Future of Internet – Towards Balkanisation?

Experts have warned that internet could one day be broken up into separate networks around the world. According to a BBC report, Nitin Desai, ‘a leading light in the development of the net’ and chairman of the Internet Governance Forum (IGF), warned that concerns over the net's future could lead to separation and a 'Balkanisation' of the net. He was speaking at a conference in London organised to discuss the development of internet. The conference had been organised by Nominet, the UK body in charge of .uk domain names, ahead of the first-ever Internet Governance Forum to be held in Athens, Greece later this month.
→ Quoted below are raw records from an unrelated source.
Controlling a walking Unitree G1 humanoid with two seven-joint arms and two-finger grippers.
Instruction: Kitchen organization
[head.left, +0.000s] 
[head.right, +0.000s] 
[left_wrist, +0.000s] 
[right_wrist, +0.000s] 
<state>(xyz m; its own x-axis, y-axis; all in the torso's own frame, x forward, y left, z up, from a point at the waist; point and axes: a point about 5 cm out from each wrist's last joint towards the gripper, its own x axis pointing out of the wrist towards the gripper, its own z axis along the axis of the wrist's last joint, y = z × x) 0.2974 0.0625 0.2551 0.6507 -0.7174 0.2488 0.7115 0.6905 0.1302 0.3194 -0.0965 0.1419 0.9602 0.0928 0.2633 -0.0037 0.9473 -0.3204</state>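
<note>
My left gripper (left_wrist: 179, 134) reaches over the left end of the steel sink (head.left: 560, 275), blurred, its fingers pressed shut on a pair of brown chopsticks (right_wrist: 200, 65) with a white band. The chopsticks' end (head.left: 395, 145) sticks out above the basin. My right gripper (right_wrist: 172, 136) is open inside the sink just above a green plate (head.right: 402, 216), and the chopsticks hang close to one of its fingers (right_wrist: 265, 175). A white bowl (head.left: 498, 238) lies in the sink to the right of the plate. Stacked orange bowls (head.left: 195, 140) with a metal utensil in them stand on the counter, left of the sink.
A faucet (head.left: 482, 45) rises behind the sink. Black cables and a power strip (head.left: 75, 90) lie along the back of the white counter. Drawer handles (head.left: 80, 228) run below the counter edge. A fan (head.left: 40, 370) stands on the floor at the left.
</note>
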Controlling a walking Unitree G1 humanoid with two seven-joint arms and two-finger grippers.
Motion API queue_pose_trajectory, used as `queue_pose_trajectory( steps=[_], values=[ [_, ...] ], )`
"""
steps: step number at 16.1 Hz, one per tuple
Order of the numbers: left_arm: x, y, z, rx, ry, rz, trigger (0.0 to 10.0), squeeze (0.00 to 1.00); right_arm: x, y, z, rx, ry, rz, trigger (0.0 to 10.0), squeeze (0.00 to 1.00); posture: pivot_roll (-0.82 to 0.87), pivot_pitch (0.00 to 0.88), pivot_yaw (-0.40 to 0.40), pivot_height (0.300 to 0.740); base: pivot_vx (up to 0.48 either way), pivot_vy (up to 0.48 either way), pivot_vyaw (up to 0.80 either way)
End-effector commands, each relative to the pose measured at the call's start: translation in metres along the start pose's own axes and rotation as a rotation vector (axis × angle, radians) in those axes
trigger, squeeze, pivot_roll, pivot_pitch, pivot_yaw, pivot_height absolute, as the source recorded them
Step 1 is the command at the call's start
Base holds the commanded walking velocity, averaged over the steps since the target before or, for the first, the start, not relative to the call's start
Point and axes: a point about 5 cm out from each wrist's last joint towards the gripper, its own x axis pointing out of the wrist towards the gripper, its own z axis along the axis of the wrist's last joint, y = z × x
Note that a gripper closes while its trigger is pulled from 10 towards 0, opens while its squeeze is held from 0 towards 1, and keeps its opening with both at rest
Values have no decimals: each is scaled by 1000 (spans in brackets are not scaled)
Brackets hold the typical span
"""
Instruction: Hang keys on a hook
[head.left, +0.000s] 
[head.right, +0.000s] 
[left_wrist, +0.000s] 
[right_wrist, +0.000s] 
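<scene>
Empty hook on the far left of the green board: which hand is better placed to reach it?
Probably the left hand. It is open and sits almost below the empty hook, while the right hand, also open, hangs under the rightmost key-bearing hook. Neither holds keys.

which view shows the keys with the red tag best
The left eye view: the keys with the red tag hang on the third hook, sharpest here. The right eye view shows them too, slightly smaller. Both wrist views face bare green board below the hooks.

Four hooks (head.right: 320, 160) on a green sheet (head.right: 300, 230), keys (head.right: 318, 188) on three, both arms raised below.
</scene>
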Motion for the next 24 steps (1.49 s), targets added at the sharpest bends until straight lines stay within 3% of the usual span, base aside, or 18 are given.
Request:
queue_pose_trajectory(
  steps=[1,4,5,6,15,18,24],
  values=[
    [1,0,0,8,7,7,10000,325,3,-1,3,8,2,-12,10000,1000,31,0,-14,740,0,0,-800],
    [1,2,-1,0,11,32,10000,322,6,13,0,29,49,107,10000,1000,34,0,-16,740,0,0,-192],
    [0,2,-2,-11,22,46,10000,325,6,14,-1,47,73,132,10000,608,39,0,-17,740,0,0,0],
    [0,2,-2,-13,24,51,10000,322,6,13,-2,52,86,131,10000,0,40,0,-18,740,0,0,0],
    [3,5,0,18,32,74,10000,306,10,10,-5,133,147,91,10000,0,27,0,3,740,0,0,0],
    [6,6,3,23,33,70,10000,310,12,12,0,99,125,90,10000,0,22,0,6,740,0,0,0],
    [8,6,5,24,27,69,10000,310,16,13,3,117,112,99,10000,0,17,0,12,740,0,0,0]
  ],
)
Mr. Desai said there were tensions about the future regulation of the net and over specific issues such as international domain names. Five years from now, there will be many more internet users in Asia than Europe or America and there will be more Chinese web pages than English pages, according to him. People are concerned about whether the system we have now will also work five years from now.

Other speakers at the conference also echoed the concern. Professor Howard Williams of World Bank said the debate around future regulation of the web rested on the assumption that there would be a single web in the future. "Why would the technology we have at the moment be the ubiquitous technology across the world in the future?" he asked, while saying that 'Balkanisation' was already happening. The BBC report titled "Warning over 'broken up' internet" can be accessed at http://news.bbc.co.uk/2/hi/technology/6037345.stm.

The debate on various issues related to internet governance is expected to generate more heat in the coming months. The issues will figure prominently at the forthcoming IGF Athens 2006, the inaugural meeting of the IGF (30th October – 2nd November). IGF is a body set up by the UN to accommodate multi-stakeholder policy dialogue in the field of internet governance. It seeks to bring together all stakeholders - states, private sector and civil society. Inaugural Meeting of the Forum will focus on the overall theme of “Internet Governance for Development” and the sub-themes of “Openness” (freedom of expression, free flow of information, ideas and knowledge), “Security” (creating trust and confidence through collaboration), “Diversity” (promoting multilingualism and local content) and “Access”(internet connectivity: policy and cost).